Sob o nome Valentino Rendez-Vous, Pierpaolo Piccioli encontra um novo público com uma moda jovem, despojada e encantadora

Alice Ferraz, Moda

10 de outubro de 2021 | 05h00

Como uma brisa de primavera que vem de encontro ao rosto em uma tarde quente, trazendo consigo sensações de conforto que nos fazem sentir mais vivos. Assim é a nova coleção da Valentino, que atingiu Paris durante a última semana de moda: com frescor, leveza e um espírito de renovação. O romano Pierpaolo Piccioli, diretor criativo da marca, assume o caráter social do ato de se vestir e nesta coleção propõe um movimento que nasce nos ateliês e ganha as ruas. A mensagem foi literal com a ambientação do desfile, que uniu a sala “fechada” com as ruas, ao ar livre. 

Modelos entravam na passarela e desfilavam rumo ao mundo, transpondo esses limites impostos por décadas de apresentações que traziam uma moda fragmentada. Para reforçar a mensagem, o espaço foi ambientado como os cafés parisienses, com pequenas mesas e cadeiras fervilhando de fashionistas ávidos para conferir em primeira mão as novidades da Valentino, que em segundos ganhavam o lado de fora. 

As roupas que cruzaram a passarela chegam como um novo capítulo na história de 61 anos da Maison Valentino. Aqui, o espírito é mais jovem e despojado do que nunca. Seis looks brancos abrem a apresentação e preparam o olhar para o novo, uma mensagem clara. 

As camisas com corte preciso e delicadas aplicações de renda ganham forma em tecidos levíssimos, transparentes e vaporosos, como uma aura de luz que envolve o corpo das modelos, mas vêm combinadas a calças jeans de perna ampla – aquelas tão amadas pela Geração Z – ou então usadas com saias de comprimento míni. 

Tudo é mais descolado, com uma dose extra de atitude que deixa espaço para quem vestir expressar sua personalidade através da moda. Nada na imagem limita, tudo é passível de um olhar pessoal e único. Quem acompanha o trabalho de Piccioli sabe que ele é um mestre das cores. Em uma temporada na qual os tons estão super vibrantes, o diretor criativo fez questão de comparecer à festa com a sua Valentino. 

Os amarelos saltam aos olhos, intensos e solares, verdes, azuis, rosas e púrpuras completam o espectro e ganham protagonismo em peças de alfaiataria e ternos, combinados de uma forma precisa e surpreendente. Um trabalho que só alguém com extrema sensibilidade sabe fazer. O arco-íris da marca é elegante e deixa seu rastro por onde passa. 

As cores também chegam com força aos acessórios, ponto importantíssimo de uma coleção, pois bolsas, sapatos e artigos de couro representam uma grande parte das vendas das tradicionais marcas de moda.
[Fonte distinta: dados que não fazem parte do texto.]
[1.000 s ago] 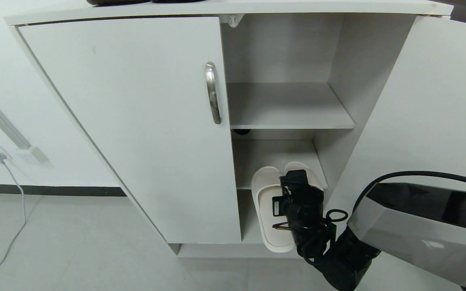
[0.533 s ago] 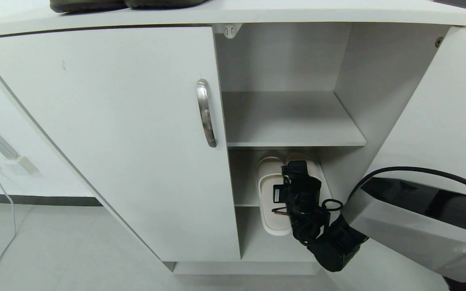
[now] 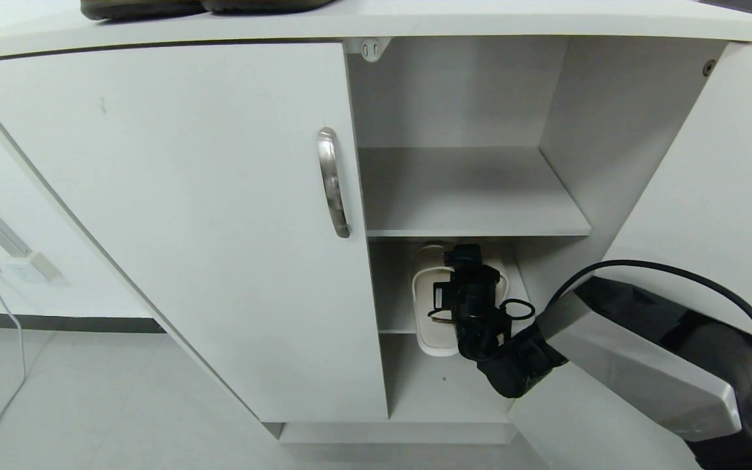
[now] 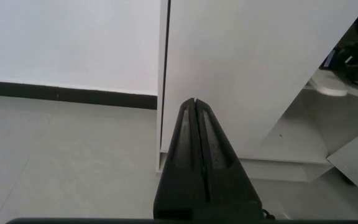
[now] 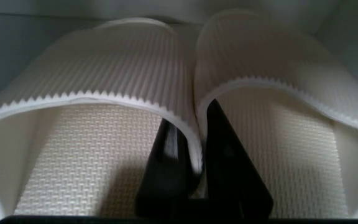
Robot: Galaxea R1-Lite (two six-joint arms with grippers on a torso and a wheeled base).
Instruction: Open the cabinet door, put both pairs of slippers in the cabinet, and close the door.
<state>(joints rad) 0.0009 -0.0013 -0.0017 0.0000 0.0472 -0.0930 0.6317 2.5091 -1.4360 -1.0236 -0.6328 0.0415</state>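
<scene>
Closest to me, my left gripper (image 4: pixel 196 109) hangs low over the grey floor (image 4: pixel 55 155) in front of the closed left door (image 3: pixel 173 215), its two black fingers pressed flat together with nothing between them. My right arm comes in from the lower right, past the open right door (image 3: pixel 709 196). The right gripper (image 3: pixel 462 261) is clamped on the pair of white slippers (image 3: pixel 427 307). In the right wrist view its fingers (image 5: pixel 166 165) pinch the two ribbed inner edges together, one slipper on each side of the right gripper (image 5: pixel 194 168).

The slippers sit side by side at the middle shelf (image 3: pixel 390 320) of the cabinet (image 3: pixel 415 23). Their toes are tucked in under the upper shelf (image 3: pixel 467 196) and their heels stick out past the middle shelf's front edge. I cannot tell whether the soles touch the board.

Farther back, a metal handle (image 3: pixel 331 183) runs upright on the closed door. On the cabinet top lies a dark pair of slippers (image 3: pixel 147 8)
</scene>
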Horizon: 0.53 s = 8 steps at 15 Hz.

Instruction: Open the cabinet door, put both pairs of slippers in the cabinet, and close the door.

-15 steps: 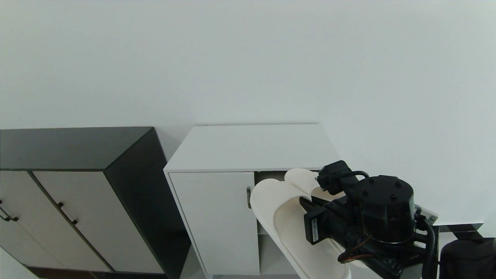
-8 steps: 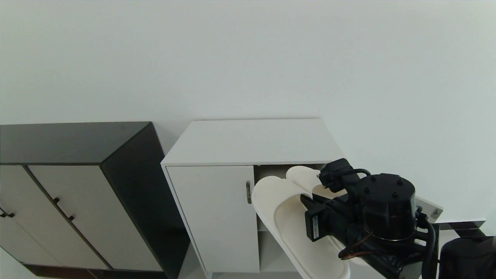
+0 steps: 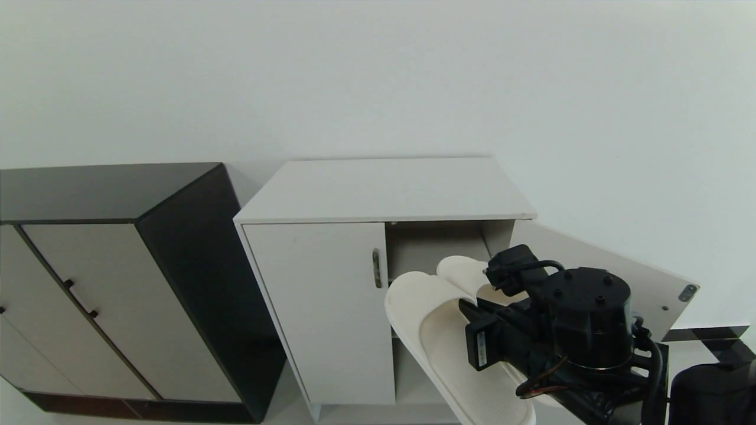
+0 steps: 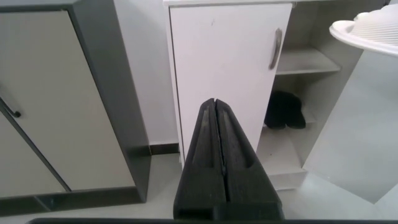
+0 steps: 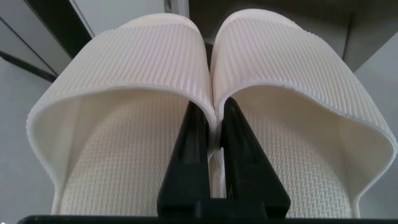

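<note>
A white cabinet [image 3: 384,189] stands against the wall, its left door [image 3: 322,307] closed and its right door [image 3: 614,271] swung wide open. My right gripper [image 5: 214,112] is shut on a pair of cream slippers [image 3: 437,330], pinching their inner edges together, toes toward the open compartment and just in front of it. In the left wrist view a dark pair of slippers [image 4: 285,111] sits on a lower shelf inside. My left gripper [image 4: 215,106] is shut and empty, low down and facing the closed left door [image 4: 224,68].
A larger cabinet with a black top and side and beige doors [image 3: 112,195] stands close to the left of the white one. Bare floor [image 4: 155,180] lies before both. The open door juts out on the right.
The whole head view has shifted, so the cabinet sits higher in the picture and its open compartment and door show more. The cream slippers stay held in my right gripper.
</note>
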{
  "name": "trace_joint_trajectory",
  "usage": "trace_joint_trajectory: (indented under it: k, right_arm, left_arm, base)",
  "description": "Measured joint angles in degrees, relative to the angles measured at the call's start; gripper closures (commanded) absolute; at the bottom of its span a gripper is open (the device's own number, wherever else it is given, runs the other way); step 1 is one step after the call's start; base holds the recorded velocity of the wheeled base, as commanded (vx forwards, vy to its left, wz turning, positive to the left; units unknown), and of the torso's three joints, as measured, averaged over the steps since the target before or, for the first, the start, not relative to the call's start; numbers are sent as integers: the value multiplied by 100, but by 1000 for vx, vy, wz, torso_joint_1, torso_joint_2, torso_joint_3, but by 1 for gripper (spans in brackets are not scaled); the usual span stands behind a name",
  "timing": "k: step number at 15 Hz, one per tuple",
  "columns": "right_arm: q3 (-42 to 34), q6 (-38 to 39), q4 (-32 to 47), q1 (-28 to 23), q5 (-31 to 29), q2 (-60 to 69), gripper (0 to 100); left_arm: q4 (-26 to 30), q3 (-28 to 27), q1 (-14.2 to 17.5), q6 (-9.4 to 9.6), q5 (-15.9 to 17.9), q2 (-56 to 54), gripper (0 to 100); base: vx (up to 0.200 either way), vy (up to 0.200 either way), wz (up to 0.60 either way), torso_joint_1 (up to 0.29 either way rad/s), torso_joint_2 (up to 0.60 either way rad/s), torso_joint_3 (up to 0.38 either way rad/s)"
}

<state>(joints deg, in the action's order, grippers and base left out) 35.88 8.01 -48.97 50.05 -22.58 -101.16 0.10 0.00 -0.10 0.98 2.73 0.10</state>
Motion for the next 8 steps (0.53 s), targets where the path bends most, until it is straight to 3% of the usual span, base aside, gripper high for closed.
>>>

A iconografia e história da Maison aparece representada por elementos como os monogramas e os spikes – rebites de metal – em tamanho máxi, acompanhados pelas tão faladas texturas acolchoadas, que há algumas temporadas caíram nas graças dos fashionistas e que não irão embora tão cedo.

Os sapatos, em sua imensa maioria flats, também resgatam códigos que amamos em Valentino. Nesta área, o destaque máximo vai para as gladiadoras, amarradas até os joelhos, com tiras cobertas por aplicações de metal, um verdadeiro statement fashion que mantém os pés no chão e fala sobre um ímpeto de força feminina. 
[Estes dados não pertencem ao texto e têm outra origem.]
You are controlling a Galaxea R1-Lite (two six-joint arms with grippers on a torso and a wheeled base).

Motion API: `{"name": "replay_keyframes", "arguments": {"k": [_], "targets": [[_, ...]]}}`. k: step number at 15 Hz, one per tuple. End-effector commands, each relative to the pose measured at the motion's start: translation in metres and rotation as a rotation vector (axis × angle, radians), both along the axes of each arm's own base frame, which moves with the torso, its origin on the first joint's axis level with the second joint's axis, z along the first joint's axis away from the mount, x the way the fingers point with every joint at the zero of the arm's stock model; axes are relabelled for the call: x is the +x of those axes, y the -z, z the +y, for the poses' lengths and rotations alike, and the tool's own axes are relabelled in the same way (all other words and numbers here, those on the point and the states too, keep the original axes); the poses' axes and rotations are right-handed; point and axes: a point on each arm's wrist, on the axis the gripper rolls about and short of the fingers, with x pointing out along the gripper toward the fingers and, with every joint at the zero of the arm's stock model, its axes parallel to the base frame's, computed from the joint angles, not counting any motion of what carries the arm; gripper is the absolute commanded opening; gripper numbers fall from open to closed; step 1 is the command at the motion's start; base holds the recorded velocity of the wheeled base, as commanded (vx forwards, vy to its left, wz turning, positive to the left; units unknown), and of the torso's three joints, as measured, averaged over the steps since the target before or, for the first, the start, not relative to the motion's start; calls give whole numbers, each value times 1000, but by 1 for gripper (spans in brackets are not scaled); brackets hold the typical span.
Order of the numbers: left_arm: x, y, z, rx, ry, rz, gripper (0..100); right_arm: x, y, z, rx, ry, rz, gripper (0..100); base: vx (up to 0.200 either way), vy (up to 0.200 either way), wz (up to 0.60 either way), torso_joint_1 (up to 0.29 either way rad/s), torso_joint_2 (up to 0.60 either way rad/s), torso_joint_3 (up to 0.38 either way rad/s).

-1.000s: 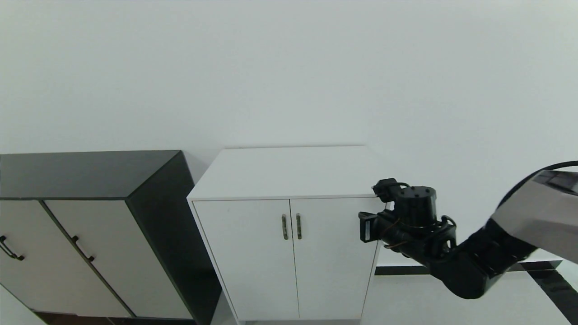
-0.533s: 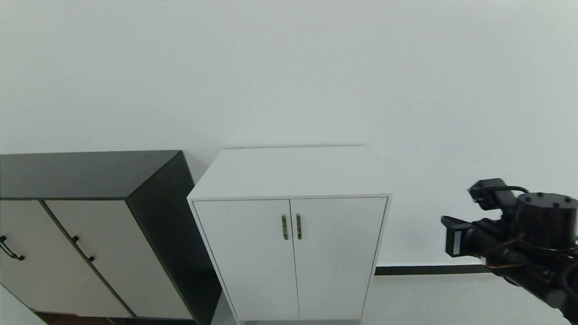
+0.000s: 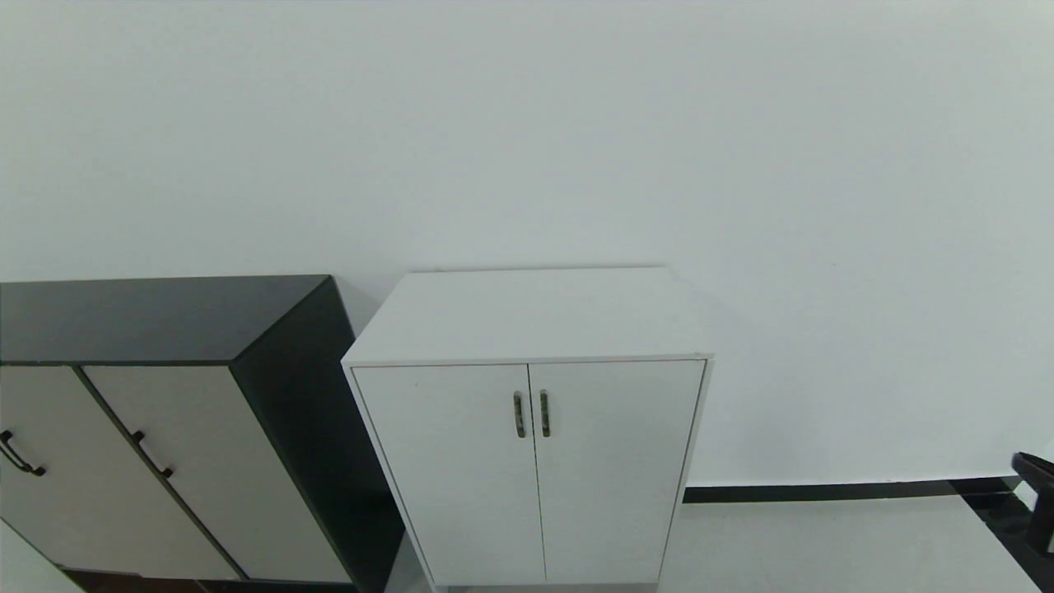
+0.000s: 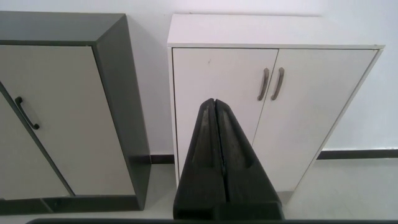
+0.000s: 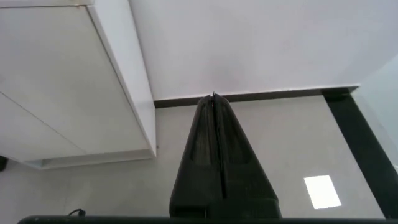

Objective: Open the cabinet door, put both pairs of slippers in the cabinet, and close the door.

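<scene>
Standing against the far wall, the white cabinet (image 3: 527, 317) has its left door (image 3: 449, 469) and right door (image 3: 613, 469) flush shut. Its paired handles (image 3: 531, 413) meet at the centre seam, where a pull on either would swing a door outward. The left gripper (image 4: 215, 106) faces the left door below those handles, fingers pressed together and holding nothing. The right gripper (image 5: 214, 99), likewise closed and empty, hangs low over the floor (image 5: 298, 143) to the cabinet's right, near the dark skirting (image 3: 823, 492), probably clear of the door's swing. What the shut doors hide cannot be told. A black cabinet (image 3: 165, 317) stands just left.
</scene>
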Motion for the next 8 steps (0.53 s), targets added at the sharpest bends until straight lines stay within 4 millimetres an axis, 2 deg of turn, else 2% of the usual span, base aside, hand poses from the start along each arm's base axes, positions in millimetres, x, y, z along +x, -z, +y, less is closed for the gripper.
{"name": "replay_keyframes", "arguments": {"k": [1, 5, 8], "targets": [[0, 0, 0, 0, 1, 2, 0, -45, -7, -8, 11, 33, -102, 0, 0, 0, 0, 0, 0, 0], [0, 0, 0, 0, 1, 2, 0, -91, 14, -11, 28, -19, -68, 0, 0, 0, 0, 0, 0, 0], [0, 0, 0, 0, 0, 0, 0, -115, 36, -13, 36, -63, -33, 0, 0, 0, 0, 0, 0, 0]]}}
Pierpaolo Piccioli é um romântico e sempre pontua suas coleções com modelos etéreos, estampas florais e acabamentos que parecem dançar ao se mover. Mas, para o verão, essa dose de romance vem acompanhada de um profundo entendimento dos desejos de seus clientes. 
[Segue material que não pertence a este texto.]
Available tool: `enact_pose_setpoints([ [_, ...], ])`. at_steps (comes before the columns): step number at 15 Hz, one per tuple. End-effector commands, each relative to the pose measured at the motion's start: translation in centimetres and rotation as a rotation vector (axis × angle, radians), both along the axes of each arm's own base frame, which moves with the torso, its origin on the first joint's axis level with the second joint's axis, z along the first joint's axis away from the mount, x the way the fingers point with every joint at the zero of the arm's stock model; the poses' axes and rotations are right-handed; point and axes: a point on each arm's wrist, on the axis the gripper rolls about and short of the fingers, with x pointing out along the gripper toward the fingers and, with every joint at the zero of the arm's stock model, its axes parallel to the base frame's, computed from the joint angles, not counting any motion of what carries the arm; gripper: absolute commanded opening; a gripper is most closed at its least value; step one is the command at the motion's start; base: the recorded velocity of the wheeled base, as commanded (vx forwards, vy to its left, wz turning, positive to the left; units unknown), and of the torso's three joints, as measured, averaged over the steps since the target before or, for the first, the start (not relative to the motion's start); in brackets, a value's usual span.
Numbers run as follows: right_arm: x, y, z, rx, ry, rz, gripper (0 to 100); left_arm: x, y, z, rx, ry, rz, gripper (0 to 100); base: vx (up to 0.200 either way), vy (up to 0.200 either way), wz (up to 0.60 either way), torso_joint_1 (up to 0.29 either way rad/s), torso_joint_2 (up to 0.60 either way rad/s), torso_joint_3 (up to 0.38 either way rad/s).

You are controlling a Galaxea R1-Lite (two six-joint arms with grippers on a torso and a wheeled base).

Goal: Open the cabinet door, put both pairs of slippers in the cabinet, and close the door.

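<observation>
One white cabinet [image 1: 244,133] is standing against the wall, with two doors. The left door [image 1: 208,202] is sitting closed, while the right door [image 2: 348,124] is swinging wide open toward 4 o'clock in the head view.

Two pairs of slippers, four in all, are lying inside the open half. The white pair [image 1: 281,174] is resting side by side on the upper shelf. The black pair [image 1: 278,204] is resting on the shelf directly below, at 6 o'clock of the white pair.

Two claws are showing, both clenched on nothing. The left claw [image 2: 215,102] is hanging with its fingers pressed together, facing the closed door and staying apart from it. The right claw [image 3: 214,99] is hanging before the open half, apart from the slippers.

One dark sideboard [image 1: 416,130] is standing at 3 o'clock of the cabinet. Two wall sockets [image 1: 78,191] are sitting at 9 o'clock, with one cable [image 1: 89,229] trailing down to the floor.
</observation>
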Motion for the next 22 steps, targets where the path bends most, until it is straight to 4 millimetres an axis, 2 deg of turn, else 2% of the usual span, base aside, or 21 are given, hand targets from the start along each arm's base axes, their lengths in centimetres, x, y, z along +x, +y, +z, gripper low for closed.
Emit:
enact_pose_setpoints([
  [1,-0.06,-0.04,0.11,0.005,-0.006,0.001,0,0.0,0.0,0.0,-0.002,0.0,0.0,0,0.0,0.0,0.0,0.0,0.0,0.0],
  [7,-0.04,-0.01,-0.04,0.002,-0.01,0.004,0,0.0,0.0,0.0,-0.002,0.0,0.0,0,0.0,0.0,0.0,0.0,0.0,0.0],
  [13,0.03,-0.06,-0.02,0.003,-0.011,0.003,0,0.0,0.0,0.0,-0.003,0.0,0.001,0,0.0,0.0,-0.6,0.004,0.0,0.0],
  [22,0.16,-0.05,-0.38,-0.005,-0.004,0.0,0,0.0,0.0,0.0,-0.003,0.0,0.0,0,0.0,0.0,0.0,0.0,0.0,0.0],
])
A Valentino está pronta para vestir a mulher que volta às ruas, que senta à mesa em cafés, que está ansiosa para experimentar as sensações de estar no mundo, das brisas de primavera batendo contra o rosto, aos encontros, jantares e festas. Piccioli nos convida a entender a dança da temporada, em um equilíbrio instigante de vida real e sonho.